Diabetic Foot Ulcer (DFU) Rapid Pathogen Identification

NCT ID: NCT06569238

Last Updated: 2026-01-07

Basic Information

• Recruitment Status: ACTIVE_NOT_RECRUITING
• Clinical Phase: NA
• Total Enrollment: 44 participants
• Study Classification: INTERVENTIONAL
• Study Start Date: 2024-09-05
• Study Completion Date: 2026-03-31

Brief Summary

The purpose of this study is to evaluate the role of rapid diagnosis of pathogens in treatment of infection and wound healing in diabetic foot ulcers. This research is studying the use of a new device of people to learn if metagenomic next generation sequencing (mNGS) techniques technology is a feasible tool that can be used to direct targeted antibiotic therapy in infected diabetic foot ulcers.

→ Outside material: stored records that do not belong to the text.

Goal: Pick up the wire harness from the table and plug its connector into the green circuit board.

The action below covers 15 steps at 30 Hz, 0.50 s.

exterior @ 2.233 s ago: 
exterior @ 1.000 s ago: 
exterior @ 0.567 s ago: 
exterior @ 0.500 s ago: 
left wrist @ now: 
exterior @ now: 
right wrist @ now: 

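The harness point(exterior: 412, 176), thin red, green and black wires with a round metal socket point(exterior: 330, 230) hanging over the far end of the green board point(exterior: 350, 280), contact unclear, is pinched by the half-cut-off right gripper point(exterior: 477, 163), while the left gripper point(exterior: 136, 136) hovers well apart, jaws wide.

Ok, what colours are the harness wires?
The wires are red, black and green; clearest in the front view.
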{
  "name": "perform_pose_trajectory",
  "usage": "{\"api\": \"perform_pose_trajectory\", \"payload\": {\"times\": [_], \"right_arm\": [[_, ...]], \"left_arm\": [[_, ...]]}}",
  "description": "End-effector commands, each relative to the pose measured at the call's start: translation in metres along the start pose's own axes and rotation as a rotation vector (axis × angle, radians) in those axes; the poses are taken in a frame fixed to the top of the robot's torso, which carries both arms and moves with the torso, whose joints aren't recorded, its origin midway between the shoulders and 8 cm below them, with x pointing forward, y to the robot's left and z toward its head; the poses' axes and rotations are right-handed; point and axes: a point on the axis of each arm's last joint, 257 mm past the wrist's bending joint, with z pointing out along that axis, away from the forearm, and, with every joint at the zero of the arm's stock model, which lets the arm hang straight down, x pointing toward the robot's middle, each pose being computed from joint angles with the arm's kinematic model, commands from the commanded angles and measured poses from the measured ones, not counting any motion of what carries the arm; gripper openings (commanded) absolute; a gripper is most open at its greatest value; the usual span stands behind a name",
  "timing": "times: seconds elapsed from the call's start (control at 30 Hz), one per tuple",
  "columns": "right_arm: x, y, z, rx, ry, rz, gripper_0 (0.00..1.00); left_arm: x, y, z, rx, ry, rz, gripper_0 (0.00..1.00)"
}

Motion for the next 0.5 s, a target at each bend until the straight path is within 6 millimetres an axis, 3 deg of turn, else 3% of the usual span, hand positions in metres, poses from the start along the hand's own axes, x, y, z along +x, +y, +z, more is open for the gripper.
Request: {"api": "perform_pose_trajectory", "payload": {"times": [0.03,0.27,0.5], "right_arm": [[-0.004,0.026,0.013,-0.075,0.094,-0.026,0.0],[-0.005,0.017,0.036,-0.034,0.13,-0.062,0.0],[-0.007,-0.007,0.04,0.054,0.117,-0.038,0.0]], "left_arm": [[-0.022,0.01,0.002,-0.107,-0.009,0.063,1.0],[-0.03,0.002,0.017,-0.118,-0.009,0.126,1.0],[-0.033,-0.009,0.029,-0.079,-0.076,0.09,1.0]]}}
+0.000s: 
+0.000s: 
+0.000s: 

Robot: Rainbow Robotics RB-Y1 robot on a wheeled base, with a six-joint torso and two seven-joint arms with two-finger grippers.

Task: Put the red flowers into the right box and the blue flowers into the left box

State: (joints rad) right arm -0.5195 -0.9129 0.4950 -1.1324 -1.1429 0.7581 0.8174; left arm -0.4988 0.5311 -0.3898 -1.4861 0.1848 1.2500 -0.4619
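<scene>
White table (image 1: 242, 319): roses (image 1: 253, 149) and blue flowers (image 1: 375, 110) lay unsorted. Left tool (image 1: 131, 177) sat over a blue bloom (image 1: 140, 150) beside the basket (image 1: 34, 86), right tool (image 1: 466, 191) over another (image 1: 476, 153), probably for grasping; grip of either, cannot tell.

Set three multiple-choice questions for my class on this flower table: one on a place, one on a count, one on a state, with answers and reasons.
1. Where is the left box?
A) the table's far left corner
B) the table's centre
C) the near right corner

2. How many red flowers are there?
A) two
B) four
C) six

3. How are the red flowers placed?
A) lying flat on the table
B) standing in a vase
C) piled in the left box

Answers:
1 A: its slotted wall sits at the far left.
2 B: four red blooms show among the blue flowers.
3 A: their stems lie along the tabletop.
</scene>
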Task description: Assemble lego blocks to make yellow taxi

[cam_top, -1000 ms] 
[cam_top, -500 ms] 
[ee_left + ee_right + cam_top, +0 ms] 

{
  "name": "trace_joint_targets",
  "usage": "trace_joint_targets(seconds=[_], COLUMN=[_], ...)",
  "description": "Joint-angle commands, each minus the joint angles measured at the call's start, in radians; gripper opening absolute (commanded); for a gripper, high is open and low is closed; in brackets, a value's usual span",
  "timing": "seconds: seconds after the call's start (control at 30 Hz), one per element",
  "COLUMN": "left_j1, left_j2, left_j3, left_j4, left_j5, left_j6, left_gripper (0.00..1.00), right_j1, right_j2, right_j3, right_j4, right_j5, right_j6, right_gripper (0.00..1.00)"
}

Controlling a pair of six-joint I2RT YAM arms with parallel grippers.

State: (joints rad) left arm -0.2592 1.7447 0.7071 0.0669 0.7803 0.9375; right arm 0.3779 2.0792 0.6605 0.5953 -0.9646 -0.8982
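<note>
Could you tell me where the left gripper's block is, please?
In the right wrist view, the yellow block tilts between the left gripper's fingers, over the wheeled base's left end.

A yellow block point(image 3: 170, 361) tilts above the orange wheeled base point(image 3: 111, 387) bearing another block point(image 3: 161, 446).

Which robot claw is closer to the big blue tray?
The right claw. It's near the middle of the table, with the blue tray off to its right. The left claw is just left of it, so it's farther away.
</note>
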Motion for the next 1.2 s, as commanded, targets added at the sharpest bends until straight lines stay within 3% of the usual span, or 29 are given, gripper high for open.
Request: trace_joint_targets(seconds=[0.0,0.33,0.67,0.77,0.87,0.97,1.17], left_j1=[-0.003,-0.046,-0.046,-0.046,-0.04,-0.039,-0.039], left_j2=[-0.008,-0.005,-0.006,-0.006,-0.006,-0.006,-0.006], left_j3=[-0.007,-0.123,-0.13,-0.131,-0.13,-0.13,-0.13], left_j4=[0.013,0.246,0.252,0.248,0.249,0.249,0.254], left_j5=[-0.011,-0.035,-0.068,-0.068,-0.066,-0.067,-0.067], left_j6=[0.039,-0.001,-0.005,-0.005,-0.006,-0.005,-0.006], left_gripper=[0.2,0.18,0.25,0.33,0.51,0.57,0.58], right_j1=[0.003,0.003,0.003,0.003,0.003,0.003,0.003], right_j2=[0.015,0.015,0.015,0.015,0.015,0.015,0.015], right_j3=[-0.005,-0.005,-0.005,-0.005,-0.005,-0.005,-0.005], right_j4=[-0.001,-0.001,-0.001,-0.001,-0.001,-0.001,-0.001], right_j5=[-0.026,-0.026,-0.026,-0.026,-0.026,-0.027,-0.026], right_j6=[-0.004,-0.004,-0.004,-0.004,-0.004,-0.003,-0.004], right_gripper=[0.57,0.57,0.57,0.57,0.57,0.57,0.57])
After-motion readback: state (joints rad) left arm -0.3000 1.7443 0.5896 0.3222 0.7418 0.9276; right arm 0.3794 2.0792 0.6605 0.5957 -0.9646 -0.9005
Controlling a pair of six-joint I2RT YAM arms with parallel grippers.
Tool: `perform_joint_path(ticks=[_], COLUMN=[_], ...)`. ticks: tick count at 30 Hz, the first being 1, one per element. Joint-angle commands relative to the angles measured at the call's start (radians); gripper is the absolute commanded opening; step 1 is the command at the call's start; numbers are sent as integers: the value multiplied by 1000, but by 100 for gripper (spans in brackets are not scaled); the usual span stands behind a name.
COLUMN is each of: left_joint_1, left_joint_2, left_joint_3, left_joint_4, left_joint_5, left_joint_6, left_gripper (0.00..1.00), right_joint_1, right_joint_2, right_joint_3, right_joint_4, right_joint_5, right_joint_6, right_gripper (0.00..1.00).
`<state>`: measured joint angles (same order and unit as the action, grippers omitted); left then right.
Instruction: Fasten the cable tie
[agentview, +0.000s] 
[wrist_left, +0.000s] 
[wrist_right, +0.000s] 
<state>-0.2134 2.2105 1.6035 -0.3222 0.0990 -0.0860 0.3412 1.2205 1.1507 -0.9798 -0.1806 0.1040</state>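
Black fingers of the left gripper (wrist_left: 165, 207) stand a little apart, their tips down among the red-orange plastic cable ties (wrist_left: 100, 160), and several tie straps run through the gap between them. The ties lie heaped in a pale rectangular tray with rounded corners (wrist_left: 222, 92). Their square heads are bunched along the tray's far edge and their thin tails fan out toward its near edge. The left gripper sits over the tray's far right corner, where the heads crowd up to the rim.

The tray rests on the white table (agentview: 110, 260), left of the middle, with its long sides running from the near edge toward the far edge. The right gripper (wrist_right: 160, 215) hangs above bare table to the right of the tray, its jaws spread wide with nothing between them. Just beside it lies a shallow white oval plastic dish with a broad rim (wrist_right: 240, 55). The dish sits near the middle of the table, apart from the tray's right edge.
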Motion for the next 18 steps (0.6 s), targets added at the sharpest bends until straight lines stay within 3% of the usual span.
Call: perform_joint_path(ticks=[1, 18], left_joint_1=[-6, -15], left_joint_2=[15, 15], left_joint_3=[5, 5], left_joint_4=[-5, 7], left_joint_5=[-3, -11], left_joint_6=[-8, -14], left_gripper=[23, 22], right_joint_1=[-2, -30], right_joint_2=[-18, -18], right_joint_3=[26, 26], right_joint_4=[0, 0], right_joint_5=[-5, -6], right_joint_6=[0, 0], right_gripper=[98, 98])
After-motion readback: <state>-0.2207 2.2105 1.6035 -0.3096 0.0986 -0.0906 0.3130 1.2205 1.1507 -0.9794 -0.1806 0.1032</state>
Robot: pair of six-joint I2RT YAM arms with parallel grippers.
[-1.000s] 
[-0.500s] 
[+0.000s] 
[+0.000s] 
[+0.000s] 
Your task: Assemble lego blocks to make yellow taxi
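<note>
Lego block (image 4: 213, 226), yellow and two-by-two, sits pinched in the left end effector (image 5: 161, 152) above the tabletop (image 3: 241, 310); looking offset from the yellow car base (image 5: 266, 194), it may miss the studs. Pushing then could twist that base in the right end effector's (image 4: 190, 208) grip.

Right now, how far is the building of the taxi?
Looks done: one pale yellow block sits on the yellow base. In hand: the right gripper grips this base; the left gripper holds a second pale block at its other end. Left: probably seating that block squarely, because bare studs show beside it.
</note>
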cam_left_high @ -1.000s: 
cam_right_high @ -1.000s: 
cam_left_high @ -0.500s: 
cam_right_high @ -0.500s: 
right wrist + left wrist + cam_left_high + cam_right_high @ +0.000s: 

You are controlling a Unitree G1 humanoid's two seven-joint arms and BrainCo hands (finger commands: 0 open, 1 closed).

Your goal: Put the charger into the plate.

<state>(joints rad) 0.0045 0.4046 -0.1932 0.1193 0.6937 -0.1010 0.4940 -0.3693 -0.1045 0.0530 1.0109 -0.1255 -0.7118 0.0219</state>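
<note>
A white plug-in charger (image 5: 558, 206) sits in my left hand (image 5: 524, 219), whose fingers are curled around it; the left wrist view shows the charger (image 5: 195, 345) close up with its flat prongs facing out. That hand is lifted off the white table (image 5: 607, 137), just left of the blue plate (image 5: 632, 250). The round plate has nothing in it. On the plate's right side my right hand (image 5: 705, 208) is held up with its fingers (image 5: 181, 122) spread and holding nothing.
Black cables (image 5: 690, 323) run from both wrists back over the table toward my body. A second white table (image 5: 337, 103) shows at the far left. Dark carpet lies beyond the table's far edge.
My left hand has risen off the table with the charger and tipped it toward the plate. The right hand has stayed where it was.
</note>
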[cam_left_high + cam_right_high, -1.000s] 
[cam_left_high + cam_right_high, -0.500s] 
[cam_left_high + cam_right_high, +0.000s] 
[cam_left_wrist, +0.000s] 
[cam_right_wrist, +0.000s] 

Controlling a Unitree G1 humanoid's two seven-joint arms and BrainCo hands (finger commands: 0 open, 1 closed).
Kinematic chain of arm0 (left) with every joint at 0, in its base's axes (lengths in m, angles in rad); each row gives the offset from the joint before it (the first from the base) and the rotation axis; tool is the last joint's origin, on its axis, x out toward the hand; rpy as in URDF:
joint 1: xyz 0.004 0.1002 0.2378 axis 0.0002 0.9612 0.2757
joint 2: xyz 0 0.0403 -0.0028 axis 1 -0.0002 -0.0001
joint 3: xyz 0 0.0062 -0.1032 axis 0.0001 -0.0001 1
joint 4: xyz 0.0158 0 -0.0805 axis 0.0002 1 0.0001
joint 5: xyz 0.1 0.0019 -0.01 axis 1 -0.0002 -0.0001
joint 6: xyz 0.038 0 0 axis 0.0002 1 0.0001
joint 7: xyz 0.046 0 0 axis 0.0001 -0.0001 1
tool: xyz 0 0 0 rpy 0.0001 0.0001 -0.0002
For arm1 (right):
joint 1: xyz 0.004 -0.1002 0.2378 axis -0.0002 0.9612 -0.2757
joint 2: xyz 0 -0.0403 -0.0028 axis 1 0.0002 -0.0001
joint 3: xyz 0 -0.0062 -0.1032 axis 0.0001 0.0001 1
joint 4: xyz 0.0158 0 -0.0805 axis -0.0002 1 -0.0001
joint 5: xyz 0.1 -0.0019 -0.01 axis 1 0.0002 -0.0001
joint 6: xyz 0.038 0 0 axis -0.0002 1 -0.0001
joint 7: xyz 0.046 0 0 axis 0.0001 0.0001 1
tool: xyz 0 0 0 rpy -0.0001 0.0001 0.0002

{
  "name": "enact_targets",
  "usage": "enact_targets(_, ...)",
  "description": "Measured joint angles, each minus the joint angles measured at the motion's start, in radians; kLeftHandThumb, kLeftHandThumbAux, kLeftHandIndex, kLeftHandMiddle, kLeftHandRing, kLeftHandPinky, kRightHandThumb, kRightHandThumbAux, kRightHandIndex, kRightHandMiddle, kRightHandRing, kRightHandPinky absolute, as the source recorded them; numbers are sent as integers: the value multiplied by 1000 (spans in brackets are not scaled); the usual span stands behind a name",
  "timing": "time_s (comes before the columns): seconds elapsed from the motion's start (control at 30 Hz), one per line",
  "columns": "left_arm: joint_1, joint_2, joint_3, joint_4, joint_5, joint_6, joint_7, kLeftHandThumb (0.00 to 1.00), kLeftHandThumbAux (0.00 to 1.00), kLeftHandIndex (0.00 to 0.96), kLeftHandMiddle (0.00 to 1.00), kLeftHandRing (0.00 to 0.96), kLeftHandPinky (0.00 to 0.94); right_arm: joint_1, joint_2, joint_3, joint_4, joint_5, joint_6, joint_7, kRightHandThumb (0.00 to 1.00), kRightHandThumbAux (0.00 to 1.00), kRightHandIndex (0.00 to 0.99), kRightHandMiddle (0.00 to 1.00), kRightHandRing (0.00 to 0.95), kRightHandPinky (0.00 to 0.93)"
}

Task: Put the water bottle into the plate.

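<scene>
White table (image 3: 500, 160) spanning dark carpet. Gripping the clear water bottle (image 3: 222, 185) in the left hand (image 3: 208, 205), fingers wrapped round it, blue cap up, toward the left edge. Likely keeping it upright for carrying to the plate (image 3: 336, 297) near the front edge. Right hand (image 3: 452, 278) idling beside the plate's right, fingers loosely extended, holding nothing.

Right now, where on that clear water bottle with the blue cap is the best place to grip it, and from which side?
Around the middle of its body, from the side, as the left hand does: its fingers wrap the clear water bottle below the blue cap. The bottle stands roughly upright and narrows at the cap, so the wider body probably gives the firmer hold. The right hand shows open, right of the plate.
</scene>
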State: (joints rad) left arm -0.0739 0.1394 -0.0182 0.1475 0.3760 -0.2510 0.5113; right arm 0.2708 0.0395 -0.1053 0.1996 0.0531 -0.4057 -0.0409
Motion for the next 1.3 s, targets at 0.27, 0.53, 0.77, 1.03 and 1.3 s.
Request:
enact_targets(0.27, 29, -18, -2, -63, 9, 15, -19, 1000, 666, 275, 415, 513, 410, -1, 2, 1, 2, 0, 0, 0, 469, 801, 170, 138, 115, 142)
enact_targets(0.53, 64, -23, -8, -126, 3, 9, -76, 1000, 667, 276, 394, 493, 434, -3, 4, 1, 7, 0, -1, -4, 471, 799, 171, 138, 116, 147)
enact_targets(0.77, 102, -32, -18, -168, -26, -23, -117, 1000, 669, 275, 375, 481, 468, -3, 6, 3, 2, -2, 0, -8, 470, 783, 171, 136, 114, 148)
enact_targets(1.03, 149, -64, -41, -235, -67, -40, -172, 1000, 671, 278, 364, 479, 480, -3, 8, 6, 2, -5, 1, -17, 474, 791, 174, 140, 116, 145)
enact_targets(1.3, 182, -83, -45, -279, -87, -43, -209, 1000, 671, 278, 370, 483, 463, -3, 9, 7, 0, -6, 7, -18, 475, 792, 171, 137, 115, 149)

Participant's tissue will be randomized to usual care tissue collection and cultures (standard of care) or usual care tissue collection and cultures (standard of care) plus metagenomics next generation sequencing (mNGS). The participant's will not be randomized to any treatment (i.e. antibiotic therapy).

Detailed Description

Participants will have tissue taken per standard of care at the baseline visit. In addition, participants will complete of a comprehensive medical history questionnaire, Michigan Neuropathy questionnaires, and have assessments of the foot ulcer or wound. The study team will follow participants for approximately 12 weeks.

Initial antibiotic therapy to treat diabetic foot ulcer infections are determined by participants treating provider and are based on clinical characteristics, drug allergies or sensitivities, and suspected causative pathogen (i.e., bacteria). In this study, the identification of pathogens using mNGS will be given to the treating physician and may result in additional or different antibiotics.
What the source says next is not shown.